You are viewing a plain text version of this content. The canonical link for it is here.
Posted to dev@stdcxx.apache.org by "Martin Sebor (JIRA)" <ji...@apache.org> on 2007/08/27 01:55:31 UTC
[jira] Updated: (STDCXX-239) std::num_get::do_get() cannot parse
nan, infinity
[ https://issues.apache.org/jira/browse/STDCXX-239?page=com.atlassian.jira.plugin.system.issuetabpanels:all-tabpanel ]
Martin Sebor updated STDCXX-239:
--------------------------------
Affects Version/s: 4.1.4
Fix Version/s: 4.3
Added 4.1.4 to the set of affected versions and scheduled for 4.3 (I expect this feature to be bigger than what would be appropriate for a patch release, possibly even too big for a minor release).

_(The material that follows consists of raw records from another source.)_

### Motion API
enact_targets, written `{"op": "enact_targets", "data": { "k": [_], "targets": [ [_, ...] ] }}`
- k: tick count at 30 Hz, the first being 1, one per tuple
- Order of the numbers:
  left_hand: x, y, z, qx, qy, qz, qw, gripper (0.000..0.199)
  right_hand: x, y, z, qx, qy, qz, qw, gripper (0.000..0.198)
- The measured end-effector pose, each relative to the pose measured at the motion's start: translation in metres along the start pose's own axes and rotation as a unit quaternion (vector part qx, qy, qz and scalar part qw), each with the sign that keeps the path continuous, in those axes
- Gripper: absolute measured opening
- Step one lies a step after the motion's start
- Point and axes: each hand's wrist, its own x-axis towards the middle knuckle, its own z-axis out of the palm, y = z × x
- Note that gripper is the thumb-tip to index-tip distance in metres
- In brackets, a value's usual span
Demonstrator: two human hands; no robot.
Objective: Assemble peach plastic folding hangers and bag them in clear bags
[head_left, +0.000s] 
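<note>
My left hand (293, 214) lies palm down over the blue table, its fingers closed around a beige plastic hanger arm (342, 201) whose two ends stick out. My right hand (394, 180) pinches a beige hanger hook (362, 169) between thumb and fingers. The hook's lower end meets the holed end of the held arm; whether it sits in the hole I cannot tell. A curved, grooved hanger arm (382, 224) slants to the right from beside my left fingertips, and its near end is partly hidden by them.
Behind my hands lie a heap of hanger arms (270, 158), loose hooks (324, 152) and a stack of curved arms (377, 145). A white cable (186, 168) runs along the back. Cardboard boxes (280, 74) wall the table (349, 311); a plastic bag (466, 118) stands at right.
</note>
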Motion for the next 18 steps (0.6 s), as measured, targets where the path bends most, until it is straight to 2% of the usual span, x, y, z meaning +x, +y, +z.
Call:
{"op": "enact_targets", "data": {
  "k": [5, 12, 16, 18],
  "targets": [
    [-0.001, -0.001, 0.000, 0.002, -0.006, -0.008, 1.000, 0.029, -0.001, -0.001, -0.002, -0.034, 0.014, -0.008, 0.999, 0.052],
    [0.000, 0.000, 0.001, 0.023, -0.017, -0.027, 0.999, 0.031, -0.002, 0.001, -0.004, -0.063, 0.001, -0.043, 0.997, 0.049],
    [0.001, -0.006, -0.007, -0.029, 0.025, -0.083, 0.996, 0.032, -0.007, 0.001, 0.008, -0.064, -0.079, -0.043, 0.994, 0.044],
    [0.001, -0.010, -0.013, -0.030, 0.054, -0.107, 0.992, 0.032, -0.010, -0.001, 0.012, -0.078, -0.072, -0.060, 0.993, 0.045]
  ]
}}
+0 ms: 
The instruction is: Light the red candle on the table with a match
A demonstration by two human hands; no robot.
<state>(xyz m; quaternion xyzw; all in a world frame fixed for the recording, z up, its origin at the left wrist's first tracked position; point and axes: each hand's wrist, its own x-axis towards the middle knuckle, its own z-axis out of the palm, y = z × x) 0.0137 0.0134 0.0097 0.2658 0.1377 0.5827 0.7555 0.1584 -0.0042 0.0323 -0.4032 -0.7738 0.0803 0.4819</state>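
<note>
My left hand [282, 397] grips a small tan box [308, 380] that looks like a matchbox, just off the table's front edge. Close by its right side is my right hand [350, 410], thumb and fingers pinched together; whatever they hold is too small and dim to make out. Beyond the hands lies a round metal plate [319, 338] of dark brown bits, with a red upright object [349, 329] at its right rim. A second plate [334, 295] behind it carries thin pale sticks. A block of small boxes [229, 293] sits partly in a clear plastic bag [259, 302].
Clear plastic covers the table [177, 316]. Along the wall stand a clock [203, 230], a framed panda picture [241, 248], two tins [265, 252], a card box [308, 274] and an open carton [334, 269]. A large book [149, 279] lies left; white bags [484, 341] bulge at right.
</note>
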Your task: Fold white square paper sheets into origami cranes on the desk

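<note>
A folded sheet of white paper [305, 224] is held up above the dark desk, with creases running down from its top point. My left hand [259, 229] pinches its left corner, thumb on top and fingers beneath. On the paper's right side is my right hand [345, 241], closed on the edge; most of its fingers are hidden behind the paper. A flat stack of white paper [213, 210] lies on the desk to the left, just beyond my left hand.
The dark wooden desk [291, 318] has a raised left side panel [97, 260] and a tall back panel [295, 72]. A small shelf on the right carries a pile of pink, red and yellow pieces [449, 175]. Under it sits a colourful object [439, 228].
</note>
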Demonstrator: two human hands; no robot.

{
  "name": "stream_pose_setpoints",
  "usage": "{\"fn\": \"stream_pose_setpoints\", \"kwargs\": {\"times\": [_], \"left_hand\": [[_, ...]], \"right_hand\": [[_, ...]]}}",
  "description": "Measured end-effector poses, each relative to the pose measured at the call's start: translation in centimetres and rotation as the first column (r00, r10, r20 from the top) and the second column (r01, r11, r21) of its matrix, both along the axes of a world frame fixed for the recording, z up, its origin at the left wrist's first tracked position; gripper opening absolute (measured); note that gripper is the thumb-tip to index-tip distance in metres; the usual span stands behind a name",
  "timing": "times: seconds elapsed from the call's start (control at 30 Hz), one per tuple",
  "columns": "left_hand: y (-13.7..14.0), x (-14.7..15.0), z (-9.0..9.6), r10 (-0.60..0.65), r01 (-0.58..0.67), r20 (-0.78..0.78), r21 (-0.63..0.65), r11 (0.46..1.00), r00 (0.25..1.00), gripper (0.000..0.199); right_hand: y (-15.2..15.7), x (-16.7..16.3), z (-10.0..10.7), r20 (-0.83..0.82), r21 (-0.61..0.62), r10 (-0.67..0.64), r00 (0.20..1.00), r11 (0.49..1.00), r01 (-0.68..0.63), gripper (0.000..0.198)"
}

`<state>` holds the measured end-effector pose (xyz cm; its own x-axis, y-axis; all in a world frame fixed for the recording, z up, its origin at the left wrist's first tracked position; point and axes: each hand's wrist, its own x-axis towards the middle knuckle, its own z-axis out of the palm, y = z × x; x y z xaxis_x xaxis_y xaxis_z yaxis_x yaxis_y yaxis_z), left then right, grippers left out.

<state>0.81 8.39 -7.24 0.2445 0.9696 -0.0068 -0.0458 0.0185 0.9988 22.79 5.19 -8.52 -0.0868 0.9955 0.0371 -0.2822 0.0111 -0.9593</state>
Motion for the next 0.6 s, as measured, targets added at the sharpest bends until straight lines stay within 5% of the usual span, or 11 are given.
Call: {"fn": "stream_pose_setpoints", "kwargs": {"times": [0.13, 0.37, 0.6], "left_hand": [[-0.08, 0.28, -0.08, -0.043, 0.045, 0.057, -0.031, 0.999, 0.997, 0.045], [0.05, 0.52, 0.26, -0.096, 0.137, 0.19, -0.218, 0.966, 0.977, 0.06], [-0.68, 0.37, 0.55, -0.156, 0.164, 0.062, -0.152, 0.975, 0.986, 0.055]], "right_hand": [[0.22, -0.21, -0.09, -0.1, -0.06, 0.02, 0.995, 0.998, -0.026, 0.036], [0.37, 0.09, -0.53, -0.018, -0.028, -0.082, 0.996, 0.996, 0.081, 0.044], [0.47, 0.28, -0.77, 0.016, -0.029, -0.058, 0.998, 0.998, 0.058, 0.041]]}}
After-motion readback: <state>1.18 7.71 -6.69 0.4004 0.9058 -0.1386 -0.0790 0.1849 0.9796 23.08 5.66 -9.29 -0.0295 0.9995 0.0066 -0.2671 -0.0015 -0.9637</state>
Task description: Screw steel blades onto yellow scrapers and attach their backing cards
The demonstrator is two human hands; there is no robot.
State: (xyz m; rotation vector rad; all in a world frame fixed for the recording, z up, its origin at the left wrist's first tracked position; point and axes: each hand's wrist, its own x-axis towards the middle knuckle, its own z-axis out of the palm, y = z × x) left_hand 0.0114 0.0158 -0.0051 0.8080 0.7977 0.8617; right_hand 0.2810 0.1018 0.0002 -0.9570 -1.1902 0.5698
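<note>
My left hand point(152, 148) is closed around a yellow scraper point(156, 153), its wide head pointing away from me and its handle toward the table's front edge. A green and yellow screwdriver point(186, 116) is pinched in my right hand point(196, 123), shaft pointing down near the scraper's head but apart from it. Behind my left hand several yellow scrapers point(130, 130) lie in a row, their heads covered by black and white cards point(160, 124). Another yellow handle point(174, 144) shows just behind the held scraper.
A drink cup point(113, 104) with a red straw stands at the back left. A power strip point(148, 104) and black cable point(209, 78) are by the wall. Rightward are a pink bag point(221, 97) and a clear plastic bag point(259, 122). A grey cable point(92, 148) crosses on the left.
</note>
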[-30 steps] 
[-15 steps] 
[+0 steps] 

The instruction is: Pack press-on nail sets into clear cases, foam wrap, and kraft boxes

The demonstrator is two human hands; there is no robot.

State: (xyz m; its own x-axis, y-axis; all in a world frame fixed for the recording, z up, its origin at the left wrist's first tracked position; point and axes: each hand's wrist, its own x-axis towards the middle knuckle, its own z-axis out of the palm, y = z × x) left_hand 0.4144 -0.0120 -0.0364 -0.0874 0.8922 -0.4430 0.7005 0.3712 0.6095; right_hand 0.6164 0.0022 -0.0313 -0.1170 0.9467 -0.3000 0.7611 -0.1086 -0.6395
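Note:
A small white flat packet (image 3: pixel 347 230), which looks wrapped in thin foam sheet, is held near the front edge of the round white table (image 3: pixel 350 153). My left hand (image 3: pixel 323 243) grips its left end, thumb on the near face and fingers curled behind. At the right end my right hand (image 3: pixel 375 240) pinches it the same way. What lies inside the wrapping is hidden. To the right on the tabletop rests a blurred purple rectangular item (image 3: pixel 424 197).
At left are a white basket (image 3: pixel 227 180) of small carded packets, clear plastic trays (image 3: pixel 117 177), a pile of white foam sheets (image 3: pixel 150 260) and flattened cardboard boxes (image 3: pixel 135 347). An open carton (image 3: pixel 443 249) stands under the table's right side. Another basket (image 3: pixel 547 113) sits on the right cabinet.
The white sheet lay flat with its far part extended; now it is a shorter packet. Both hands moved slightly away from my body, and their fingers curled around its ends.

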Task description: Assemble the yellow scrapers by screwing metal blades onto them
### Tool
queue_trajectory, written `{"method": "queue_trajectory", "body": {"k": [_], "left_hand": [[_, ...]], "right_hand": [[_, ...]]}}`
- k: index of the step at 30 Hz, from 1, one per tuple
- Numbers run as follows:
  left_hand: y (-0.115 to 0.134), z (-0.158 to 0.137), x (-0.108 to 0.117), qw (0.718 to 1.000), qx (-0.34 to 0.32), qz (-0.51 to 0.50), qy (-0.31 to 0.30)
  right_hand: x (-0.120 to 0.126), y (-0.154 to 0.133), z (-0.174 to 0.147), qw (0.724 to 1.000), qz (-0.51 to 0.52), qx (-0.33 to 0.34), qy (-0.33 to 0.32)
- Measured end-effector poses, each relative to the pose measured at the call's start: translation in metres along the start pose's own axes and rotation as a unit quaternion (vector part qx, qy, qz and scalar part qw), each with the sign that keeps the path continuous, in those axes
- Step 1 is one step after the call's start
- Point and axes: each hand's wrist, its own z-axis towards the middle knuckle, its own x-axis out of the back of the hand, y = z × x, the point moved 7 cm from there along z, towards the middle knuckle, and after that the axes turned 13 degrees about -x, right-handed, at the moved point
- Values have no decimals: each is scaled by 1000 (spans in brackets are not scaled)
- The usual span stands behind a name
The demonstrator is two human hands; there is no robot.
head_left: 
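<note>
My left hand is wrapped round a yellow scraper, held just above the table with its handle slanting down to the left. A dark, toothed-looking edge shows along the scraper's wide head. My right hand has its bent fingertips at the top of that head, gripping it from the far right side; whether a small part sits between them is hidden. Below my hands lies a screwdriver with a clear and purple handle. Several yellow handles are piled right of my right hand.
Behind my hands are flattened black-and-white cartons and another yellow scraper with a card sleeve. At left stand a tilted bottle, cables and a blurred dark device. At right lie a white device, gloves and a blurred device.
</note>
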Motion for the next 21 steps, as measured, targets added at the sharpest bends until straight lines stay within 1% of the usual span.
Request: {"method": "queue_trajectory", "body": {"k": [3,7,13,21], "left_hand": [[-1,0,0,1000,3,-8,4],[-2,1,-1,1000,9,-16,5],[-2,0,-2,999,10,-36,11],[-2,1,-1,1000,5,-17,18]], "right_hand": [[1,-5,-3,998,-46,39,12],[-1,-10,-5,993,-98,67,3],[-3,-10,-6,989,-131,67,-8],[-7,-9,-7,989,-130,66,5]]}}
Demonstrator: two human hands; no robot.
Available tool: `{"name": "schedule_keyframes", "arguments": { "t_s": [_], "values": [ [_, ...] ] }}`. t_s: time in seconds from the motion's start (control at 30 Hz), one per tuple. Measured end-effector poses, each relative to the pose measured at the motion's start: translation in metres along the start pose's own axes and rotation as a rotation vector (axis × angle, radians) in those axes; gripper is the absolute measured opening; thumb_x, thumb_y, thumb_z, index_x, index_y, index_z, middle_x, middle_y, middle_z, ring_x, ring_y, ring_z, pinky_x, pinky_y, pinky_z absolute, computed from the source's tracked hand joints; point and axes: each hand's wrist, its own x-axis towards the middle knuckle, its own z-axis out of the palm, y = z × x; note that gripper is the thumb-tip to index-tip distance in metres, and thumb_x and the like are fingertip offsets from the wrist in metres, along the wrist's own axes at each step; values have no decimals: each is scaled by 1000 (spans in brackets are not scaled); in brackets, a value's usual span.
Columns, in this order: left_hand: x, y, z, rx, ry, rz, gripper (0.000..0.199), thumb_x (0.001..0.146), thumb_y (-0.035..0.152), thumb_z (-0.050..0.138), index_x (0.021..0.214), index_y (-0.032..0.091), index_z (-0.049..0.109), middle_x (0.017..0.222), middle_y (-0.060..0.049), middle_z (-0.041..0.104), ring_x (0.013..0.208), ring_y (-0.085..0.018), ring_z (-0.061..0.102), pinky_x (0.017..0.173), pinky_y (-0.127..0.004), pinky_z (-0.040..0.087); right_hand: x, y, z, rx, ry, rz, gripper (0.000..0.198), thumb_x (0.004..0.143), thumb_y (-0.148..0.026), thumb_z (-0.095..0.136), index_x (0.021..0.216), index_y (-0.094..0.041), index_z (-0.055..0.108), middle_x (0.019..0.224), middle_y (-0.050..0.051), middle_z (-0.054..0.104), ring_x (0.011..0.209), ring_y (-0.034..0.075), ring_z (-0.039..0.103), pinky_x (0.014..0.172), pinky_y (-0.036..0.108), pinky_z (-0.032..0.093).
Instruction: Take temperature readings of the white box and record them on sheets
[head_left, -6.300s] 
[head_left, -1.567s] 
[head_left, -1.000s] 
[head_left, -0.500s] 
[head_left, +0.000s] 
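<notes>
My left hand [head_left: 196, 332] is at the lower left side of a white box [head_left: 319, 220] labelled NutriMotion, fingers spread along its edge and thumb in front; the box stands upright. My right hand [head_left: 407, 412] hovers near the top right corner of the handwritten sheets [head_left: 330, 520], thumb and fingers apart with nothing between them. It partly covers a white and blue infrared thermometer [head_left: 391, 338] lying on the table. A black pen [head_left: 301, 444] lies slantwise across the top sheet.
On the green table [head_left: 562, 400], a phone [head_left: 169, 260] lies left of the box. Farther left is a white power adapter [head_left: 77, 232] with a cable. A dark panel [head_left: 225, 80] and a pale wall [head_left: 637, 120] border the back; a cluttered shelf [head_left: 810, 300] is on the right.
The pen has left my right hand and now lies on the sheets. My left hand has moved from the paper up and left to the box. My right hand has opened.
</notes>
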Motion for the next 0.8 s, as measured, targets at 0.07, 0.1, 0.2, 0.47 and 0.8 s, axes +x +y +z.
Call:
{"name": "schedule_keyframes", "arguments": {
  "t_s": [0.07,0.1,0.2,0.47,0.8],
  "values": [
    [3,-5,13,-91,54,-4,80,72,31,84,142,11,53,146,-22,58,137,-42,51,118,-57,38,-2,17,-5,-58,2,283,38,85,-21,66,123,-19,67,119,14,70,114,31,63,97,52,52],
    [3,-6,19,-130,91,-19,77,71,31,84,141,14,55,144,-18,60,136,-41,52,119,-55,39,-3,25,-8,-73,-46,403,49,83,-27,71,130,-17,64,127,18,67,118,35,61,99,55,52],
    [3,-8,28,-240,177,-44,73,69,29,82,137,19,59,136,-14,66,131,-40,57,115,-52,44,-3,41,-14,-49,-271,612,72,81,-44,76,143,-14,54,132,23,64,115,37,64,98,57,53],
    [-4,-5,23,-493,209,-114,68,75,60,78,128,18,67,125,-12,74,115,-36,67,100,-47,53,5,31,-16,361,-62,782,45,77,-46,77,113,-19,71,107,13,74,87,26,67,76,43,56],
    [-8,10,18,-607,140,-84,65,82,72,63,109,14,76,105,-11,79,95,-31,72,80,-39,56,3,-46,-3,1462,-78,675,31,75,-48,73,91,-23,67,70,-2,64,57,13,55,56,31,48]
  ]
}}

> std::num_get::do_get() cannot parse nan, infinity
> -------------------------------------------------
>
> Key: STDCXX-239
> URL: https://issues.apache.org/jira/browse/STDCXX-239
> Project: C++ Standard Library
> Issue Type: New Feature
> Components: 22. Localization
> Affects Versions: 4.1.2, 4.1.3, 4.1.4
> Environment: all
> Reporter: Martin Sebor
> Fix For: 4.3
>
>
> Moved from the Rogue Wave bug tracking database:
> ****Created By: sebor @ Apr 04, 2000 07:13:59 PM****
> The num_get<> facet's do_get() members fail to take the special strings [-]inf[inity] and [-]nan into account. The facet reports an error when it encounters such strings. See 7.19.6.1 and 7.19.6.2 of C99 for a list of allowed strings.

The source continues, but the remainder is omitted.